Last fall I finally broke down and planted a classic rose on a new pergola leading from my garden down to the cow pond; a 'New Dawn' climber that I hope will grow next year to grace the south side of the pergola and cover the 8 foot span.
'New Dawn', KSU Rose Garden, 2010
I don't know exactly what took so long for me to finally add 'New Dawn' to my garden. Perhaps the poor quality of the plants I'd seen, limited availability, or always having a different or better choice to make when sending in a mail order let me keep putting it aside. But a local nursery had them on hand, and potted, late last season I was filling a new spot. Of course, I don't have a picture of the rose in bloom yet in my garden, but the picture at the left of the 'New Dawn' in the KSU Gardens should suffice so that all can appreciate the spectacular display of this beauty. At least I already know the rose is a survivor in my climate because I've watched the KSU rose through ten seasons now, trellised against the north wall of the old dairy barn where it gets little sun. It has been an incredibly healthy rose at the KSU rose garden, and never has blackspot despite its site in long shade. Here in Kansas, the moderately full blooms occur in small clusters at a frequency of 3 flushes over the summer. The rose has a moderate sweet fragrance, but the beauty is in the blush pink coloration of the blooms, as pictured at the right, below. The canes grow about ten feet long and 'New Dawn' puts up many strong canes every year.

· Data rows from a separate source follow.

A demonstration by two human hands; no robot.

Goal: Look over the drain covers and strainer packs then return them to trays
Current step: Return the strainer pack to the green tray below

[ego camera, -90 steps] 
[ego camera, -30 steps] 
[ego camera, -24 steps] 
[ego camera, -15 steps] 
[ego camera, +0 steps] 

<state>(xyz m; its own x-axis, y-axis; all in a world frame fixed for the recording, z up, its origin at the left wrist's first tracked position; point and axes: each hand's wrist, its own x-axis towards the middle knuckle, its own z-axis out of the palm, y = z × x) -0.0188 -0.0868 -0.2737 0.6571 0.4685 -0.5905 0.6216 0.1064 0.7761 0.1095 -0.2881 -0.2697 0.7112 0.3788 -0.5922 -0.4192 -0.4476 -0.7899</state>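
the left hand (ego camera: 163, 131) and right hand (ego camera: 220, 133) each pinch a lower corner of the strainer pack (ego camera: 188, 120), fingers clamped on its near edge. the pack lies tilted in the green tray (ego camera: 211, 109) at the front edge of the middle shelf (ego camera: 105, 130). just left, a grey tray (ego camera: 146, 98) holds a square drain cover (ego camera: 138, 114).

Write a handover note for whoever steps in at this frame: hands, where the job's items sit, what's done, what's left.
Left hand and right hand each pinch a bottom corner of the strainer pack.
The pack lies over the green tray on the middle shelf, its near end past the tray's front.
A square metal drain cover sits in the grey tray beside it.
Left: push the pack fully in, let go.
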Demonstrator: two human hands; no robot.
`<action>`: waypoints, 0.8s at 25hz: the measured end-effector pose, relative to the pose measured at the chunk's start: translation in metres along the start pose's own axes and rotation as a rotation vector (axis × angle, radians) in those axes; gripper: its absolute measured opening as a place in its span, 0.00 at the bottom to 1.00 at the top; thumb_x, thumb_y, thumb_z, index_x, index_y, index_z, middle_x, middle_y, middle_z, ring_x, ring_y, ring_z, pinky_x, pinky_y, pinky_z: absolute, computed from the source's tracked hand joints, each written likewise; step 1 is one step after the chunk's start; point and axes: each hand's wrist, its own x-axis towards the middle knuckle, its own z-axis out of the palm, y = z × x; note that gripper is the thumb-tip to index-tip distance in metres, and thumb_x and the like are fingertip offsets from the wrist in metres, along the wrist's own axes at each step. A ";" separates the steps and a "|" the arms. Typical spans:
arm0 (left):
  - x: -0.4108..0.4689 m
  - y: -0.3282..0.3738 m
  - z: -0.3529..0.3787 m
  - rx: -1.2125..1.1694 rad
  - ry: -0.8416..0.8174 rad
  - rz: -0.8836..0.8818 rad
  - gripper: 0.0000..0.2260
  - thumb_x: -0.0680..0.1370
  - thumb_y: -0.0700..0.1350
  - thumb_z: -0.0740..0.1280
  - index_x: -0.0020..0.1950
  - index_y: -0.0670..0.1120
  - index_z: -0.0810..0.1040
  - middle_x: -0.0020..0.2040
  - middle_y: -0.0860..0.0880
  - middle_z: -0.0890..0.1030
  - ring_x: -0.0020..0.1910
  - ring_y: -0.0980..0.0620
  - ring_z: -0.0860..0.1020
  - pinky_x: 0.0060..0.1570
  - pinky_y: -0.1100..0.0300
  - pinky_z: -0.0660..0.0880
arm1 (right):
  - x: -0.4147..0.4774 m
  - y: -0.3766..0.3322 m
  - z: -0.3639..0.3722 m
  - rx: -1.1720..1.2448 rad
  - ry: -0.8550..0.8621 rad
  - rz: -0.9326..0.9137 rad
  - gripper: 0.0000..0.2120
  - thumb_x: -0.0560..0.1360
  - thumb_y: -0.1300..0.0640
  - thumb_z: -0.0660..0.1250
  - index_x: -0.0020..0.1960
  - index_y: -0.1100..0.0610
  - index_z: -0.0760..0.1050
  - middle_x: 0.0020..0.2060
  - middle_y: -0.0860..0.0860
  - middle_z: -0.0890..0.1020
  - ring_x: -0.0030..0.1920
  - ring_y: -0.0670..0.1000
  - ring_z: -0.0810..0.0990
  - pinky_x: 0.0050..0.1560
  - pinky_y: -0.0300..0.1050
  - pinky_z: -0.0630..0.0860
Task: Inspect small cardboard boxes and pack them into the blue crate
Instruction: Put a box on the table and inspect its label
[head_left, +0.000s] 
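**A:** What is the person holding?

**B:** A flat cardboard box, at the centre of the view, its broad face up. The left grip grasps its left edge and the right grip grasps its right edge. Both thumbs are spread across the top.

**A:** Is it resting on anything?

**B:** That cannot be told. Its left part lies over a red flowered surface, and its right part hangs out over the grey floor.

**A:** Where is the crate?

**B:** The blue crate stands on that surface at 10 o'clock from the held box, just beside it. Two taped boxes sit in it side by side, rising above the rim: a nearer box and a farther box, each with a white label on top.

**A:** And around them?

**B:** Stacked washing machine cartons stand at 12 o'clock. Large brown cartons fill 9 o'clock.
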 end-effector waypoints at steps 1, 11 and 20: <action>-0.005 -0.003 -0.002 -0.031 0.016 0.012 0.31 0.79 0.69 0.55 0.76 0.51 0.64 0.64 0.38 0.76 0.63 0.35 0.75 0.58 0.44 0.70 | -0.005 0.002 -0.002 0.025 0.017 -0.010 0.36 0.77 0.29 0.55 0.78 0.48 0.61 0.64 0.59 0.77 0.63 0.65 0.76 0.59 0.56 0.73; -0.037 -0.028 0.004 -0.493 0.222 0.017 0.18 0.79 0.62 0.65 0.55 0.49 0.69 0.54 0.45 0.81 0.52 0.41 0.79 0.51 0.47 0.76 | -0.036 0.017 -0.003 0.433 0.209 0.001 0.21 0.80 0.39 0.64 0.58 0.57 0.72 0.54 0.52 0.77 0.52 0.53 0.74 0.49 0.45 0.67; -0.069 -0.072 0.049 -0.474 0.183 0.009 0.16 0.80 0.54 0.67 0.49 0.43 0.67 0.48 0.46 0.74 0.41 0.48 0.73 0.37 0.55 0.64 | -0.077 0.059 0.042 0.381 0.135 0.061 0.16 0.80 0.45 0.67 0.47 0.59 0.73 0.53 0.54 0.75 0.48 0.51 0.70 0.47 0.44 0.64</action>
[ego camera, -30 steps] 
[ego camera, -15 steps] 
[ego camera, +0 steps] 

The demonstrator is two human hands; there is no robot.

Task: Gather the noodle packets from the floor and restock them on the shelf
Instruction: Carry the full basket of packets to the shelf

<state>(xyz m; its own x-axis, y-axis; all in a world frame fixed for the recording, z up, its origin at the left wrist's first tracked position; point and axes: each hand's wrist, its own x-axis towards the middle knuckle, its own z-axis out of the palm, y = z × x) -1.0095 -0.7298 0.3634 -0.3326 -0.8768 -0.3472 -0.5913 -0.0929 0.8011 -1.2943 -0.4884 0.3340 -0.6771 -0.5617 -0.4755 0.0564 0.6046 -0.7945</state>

There are probably very few gardeners who aren't familiar with this rose, but, if you have missed out, this beautiful light pink Large-Flowered climber has a bit of a mystery of a history. It is believed to be a sport of the single-blooming Dr. W. Van Fleet (hybrid Wichuraiana), and was, according to most sources, "discovered" by the Somerset Rose Nursery and introduced into the US by Henry Dreer in 1930. I was fascinated to find out that The Plant Patent Act was signed into law in 1930 by Herbert Hoover and 'New Dawn' has the distinction of being the first patented plant in the United States; PP1. 'New Dawn' was also named one of the first of Texas A&M's Earth-Kind Roses, adding still more evidence for its vigor and health in the Great Plains climate.
Unknown white climber, single blooming
I do have an unknown identity short white-flowered climber, a rose I obtained from rustling a cutting near an elementary school in town, that I initally thought was 'White Dawn', but due to its lack of repeat bloom and decreased number of petals, I now think this one is an entirely different animal. I don't, however, now have any clue as to what it might be. Pictured as a young rose in my garden at left, it seems to be healthy and grows canes about eight feet long. It blooms every year in a nice display over several weeks, but then its done, finished, for the year. It's beautiful, but it'll likely remain a mystery as long as it grows in my garden.